Après 2002, cependant, il s’est passé quelque chose au Chili et la figurine de Pinochet a cessé de se vendre. Santis pense que les gens ont commencé à la trouver trop chère, peut-être, mais le fait est que ce commerce n’a jamais refait surface. De temps en temps, le sculpteur trouve certaines de ses figurines dans des foires d’antiquités, où l’on a essayé de lui faire payer jusqu’à 50 000 pesos [= 56€]. Il connaît des boutiques dans le centre de Santiago et à Valparaíso où l’on vend des copies de ses soldats Pinochet. « Mais ce sont de si mauvaises copies qu’elles ont même des yeux qui ont l’air d’œufs au plat", regrette Santis.

Et aujourd’hui, avec l’essor du Parti républicain, recommenceriez-vous à fabriquer des soldats de Pinochet ?

“Ils me l’ont demandé”, avoue-t-il. Mais non.

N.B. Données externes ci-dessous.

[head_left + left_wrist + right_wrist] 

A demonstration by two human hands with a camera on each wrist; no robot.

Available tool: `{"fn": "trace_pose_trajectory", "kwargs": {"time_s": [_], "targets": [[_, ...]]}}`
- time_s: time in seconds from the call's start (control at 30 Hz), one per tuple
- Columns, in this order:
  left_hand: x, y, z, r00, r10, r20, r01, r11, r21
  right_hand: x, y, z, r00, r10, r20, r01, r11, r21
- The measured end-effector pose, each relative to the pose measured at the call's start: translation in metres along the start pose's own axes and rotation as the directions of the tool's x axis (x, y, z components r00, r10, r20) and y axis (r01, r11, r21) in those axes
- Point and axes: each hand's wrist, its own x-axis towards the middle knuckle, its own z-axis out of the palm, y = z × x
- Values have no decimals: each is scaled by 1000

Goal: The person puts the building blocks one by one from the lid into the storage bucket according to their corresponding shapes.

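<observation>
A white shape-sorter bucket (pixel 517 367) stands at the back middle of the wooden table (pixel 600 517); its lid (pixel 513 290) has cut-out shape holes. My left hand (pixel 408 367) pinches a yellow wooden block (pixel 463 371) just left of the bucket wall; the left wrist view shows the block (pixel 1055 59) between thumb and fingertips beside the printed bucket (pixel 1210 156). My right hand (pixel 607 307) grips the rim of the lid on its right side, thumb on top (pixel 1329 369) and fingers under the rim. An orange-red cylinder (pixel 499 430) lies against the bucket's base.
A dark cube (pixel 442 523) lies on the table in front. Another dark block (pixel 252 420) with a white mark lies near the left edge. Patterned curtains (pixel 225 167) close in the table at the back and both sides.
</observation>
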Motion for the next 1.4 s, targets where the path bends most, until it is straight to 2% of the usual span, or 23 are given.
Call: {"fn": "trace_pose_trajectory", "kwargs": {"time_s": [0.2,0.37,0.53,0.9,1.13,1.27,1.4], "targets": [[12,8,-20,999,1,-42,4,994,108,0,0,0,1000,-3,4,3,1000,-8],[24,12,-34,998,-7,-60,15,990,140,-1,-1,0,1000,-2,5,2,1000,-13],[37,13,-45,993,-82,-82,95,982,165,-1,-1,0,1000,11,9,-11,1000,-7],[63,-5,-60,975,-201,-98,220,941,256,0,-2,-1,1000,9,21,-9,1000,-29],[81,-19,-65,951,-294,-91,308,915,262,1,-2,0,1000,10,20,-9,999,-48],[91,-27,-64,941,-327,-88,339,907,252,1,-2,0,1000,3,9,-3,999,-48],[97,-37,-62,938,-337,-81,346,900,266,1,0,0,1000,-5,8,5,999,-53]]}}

Le général Fuente-Alba, qui a été à la tête de l’armée de terre entre 2010 et 2014, fait l’objet d’une enquête judiciaire avec son épouse Anita María Pinochet Ribbeck pour détournement de fonds publics et blanchiment d’argent*. [encore un qui mériterait une marionnette des Guignols, à défaut d'une statue].


Le général et sa señora

NdT
*Le général et sa señora sont inculpés de détourneùent de fonds publics, blanchiment d'argent et corruption dans l’affaire dite du Milicogate ou du Generalgate (impliquant tout l'ancien état-major) : ils sont soupçonnés d’avoir empoché plusieurs milliards de pesos détournés du Fonds de réserve du cuivre créé en 1958, destinant 10% des revenus du cuivre à l’achat d’équipements et d’armements pour l’armée chilienne, soumis au secret défense. Cet argent a servi à acheter des appartements, des parkings, des boutiques, des bijoux, des stylos Mont-Blanc, des voitures (32 pour papa, maman et les rejetons), à financer des voyages d’agrément de Paris à Cancún, au cours desquelles madame opérait des razzias chez les bijoutiers et les boutiques de haute couture.Le couple est aussi accusé d'avoir utilisé 38 fois un avion militaire pour se rendre dans la station balnéaire de Puerto Velero. La justice a saisi une partie des biens mal acquis du couple pour une valeur de 3,5 milliards de pesos [= 3,5 millions d’€]. La procureure dans l'affaire réclame 15 ans de réclusion pour l'ex-général. Les procureurs aussi ont le droit de rêver.